## Directions:
Whenever a line below holds the word "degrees", count it; please give only the final number.

## Information supplied:
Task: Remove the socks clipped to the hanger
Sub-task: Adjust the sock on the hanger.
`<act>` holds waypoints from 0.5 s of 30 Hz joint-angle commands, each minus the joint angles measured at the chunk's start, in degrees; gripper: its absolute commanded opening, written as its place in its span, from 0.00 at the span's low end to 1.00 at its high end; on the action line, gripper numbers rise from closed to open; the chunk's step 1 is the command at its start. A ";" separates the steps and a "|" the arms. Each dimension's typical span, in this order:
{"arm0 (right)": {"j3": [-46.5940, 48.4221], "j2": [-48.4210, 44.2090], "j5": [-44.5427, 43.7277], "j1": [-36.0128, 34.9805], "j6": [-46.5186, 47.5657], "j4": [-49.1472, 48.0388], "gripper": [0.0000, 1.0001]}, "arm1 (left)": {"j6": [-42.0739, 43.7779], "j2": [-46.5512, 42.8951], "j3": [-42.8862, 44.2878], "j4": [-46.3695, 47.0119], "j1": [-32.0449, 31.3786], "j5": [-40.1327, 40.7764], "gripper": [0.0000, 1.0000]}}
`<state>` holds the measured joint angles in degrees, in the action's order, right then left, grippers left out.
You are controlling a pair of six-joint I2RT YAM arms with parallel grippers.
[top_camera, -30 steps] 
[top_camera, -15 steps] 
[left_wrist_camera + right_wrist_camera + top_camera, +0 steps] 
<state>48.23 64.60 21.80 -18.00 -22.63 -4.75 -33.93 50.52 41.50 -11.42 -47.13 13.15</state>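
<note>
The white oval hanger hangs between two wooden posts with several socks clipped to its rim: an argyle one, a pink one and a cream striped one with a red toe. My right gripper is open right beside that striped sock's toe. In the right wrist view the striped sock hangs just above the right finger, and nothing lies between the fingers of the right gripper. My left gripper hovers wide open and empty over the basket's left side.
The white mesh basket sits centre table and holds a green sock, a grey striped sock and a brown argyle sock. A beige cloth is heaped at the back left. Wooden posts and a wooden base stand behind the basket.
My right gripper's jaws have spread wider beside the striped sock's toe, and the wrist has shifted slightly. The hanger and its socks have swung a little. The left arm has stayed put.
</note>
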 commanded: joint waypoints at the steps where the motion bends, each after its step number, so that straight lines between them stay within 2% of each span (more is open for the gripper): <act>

## Response to the task:
2